Start of Block

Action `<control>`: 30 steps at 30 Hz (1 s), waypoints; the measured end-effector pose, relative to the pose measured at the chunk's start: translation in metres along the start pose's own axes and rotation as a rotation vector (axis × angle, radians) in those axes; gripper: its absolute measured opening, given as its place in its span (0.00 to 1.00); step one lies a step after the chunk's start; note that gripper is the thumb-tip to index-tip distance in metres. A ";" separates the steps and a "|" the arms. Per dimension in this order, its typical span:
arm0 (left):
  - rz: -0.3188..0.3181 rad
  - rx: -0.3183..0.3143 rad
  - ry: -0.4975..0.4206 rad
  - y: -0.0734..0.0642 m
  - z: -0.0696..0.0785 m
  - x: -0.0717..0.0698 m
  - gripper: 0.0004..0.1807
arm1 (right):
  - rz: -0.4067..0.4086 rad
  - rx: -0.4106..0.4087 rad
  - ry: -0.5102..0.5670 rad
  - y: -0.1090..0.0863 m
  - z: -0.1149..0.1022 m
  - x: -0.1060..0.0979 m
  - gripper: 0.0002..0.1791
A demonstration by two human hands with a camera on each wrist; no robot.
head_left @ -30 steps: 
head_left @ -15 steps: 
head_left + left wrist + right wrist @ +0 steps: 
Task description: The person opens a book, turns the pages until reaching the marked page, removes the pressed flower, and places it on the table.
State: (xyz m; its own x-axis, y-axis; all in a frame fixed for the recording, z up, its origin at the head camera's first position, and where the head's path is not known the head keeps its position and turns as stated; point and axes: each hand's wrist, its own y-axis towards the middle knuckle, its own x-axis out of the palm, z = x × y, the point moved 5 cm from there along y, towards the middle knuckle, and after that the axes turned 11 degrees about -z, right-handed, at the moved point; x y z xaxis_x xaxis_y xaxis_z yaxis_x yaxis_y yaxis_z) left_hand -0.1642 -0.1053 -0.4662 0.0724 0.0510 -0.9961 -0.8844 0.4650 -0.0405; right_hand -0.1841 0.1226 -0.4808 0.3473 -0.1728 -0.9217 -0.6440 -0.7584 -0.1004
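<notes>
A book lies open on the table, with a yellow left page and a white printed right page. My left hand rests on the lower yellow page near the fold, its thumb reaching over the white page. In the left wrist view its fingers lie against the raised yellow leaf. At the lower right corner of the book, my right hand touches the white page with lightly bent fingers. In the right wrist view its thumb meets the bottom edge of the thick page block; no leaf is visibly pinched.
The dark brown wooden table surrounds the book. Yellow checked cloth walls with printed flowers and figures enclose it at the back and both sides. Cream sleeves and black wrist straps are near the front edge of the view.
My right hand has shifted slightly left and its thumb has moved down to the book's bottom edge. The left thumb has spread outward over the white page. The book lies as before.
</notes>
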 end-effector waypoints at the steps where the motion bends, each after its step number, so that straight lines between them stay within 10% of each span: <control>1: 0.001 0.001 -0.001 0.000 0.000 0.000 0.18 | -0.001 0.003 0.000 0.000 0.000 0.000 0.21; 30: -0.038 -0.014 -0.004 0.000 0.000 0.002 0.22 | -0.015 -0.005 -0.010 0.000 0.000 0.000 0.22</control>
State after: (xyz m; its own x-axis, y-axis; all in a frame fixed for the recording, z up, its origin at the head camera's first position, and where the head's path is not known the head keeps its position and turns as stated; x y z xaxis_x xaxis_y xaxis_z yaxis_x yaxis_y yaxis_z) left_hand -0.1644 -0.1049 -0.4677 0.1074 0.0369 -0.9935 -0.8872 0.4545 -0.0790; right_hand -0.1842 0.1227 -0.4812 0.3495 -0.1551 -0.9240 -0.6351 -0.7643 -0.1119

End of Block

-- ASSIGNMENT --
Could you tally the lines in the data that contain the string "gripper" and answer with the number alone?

-- FINAL ANSWER --
3